I haven't had a chance to install until tonight - so i'll let you know how it goes  tomorrow.

whisk: actually please update to the latest stable 1.2 revision. Joshnet/kpfleming have done some important code rewrites in r33725/r33842 for app_mixmonitor. These will be in 1.2.10 when that is released. Thanks.

As that patch did not conclusively fix anything, I am removing it from this bug.  You should not apply it going forward.

Latest 1.2 branch crashes fairly firmly very quickly, i've had enough of tonight but i'll post a proper bug report tomorrow :)

Actually: hold of on that patch until it is rewritten. In either case, please monitor 7230 as the solution there will probably impact your case also. Thanks

OK - as suggested in bug 7230 I've commented out the ast_channel_spy_remove in stopmon - the reasoning being (as i understand it) that it's called from channel.c on channel hangup anyway, and this can cause a race/deadlock condition. Can anyone confirm that this is a safe/sensible thing to do? It's been running for a day so far without any problems, but that was with fairly low call volume so I'll report back in a day or so.

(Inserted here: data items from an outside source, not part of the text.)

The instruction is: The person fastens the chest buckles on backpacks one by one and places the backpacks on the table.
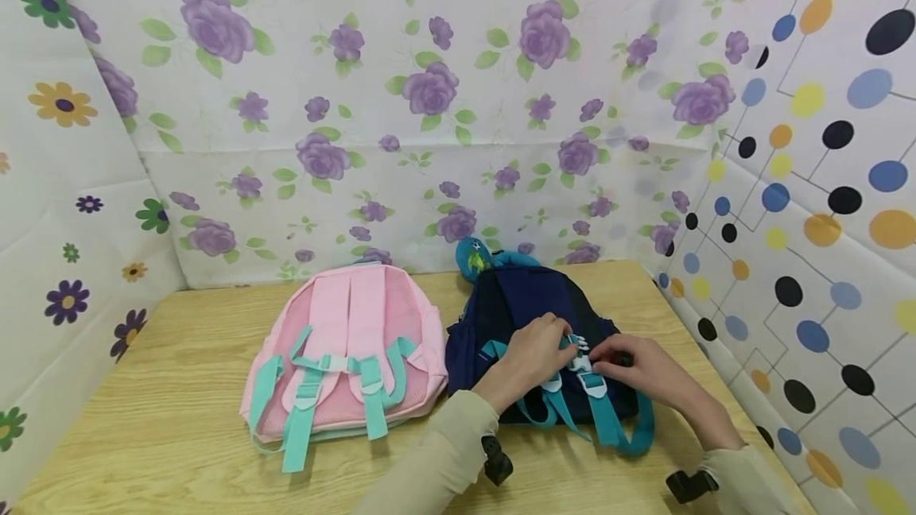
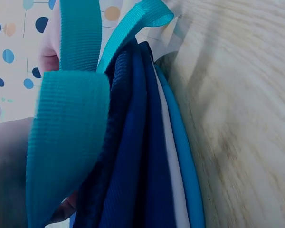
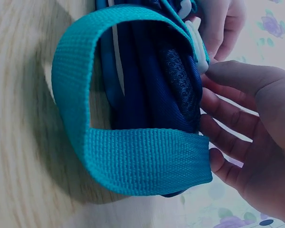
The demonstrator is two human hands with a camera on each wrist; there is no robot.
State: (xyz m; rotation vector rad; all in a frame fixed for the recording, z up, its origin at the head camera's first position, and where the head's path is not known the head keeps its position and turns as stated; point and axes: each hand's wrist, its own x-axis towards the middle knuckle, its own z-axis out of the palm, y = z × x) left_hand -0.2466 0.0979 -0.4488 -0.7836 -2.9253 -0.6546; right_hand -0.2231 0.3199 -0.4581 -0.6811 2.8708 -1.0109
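Observation:
A navy backpack [image 1: 529, 292] lies on the table with its shoulder straps up. Over it, my left hand [image 1: 533, 356] pinches a teal strap end by a white pronged buckle piece [image 1: 578, 342]. From the other side my right hand [image 1: 640, 368] holds the white buckle [image 1: 583, 364] on the right shoulder strap between thumb and forefinger. In the right wrist view, the thumb [image 3: 237, 76] lies against that white buckle and the other fingers rest along the pack's side. A loose teal strap [image 2: 69, 142] hides most of the left hand in the left wrist view.
A pink backpack [image 1: 343, 340] lies to the left, its mint chest strap [image 1: 332, 363] joined across. A round teal pouch [image 1: 472, 258] with a green figure sits behind the navy pack. Patterned cloth walls [image 1: 429, 141] enclose the wooden table [image 1: 179, 388].

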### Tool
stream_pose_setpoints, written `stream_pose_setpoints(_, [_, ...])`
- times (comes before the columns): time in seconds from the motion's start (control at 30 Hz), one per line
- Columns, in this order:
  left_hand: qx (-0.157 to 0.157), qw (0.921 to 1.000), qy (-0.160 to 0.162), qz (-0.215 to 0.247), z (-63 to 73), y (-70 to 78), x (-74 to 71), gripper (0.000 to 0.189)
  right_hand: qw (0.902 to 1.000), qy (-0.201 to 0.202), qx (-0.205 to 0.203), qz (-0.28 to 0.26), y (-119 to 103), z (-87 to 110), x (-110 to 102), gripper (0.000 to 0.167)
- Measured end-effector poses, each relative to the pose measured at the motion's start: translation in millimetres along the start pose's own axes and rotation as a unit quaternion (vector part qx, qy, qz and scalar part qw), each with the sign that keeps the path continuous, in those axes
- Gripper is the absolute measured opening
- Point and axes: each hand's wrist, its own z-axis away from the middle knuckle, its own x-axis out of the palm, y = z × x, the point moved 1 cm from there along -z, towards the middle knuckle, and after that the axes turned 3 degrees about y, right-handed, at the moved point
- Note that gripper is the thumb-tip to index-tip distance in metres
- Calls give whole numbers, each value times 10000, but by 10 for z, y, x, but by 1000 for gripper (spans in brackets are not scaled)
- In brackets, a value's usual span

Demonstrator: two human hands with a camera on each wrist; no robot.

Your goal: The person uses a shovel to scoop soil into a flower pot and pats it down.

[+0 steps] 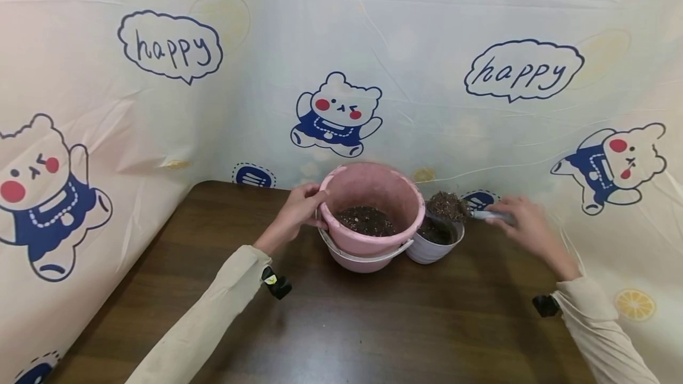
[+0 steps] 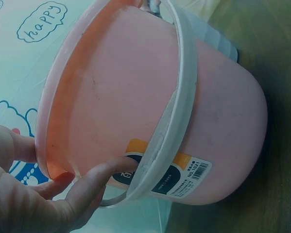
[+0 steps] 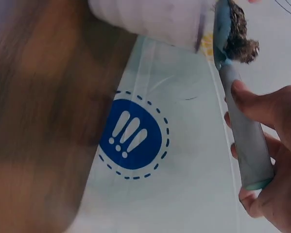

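Observation:
A pink bucket [image 1: 373,248] with dark soil [image 1: 365,221] inside stands on the table, its white handle [image 1: 373,259] hanging down in front. My left hand [image 1: 299,212] grips the bucket's rim at its left side; the left wrist view shows fingers over the rim and the thumb on the outer wall by a label [image 2: 184,177]. Right of the bucket sits a small white pot [image 1: 432,252] holding some soil. With my right hand [image 1: 525,224] I hold a trowel by its grey handle [image 3: 247,131]. Its blade, heaped with soil [image 1: 449,205], is over the white pot.
The brown wooden table [image 1: 341,325] extends in front of the bucket and pot. Close behind them hangs a pale printed cloth [image 1: 427,76] with bears and "happy" bubbles, which also runs along the left and right sides.

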Motion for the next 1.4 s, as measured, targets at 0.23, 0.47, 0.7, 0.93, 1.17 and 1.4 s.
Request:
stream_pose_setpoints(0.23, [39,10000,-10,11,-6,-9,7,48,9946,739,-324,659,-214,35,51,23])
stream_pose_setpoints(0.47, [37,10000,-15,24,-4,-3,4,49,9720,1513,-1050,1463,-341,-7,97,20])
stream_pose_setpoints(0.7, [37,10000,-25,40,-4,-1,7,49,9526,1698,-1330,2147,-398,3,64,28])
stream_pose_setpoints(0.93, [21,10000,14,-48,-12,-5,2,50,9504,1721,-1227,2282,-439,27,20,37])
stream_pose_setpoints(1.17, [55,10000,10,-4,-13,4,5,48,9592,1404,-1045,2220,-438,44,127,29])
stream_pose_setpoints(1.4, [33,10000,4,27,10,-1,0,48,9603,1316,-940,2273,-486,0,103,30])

We're getting the same thing on SIP Calls to MaxTNT with a DS3.

The patch in 7230 doesn't help us.

The only thing that helps is removing MixMonitor.

Getting exactly the same symptoms by NOT using MixMonitor.  We stopped using MixMonitor when it caused a complete deadlock and eventual crash.  Now it looks 'partial' with Monitor, Asterisk continues running but the 'show channels' command displays:  Avoided deadlock and only shows a few channels.

ok, we need to know if this is observed on 1.2.11 or trunk or what?

actually, make that revision 42054 (or higher) of 1.2 branch.

Sorry...Observed on SVN-tag-1.2.11-r40846

That is a check out of 1.2.11 which DOES NOT have my latest fixes in it, you need to check out the 1.2 branch from SVN to get them.

Misread your statement as it was in reply to serge - so please check out the 1.2 branch to get my fixes.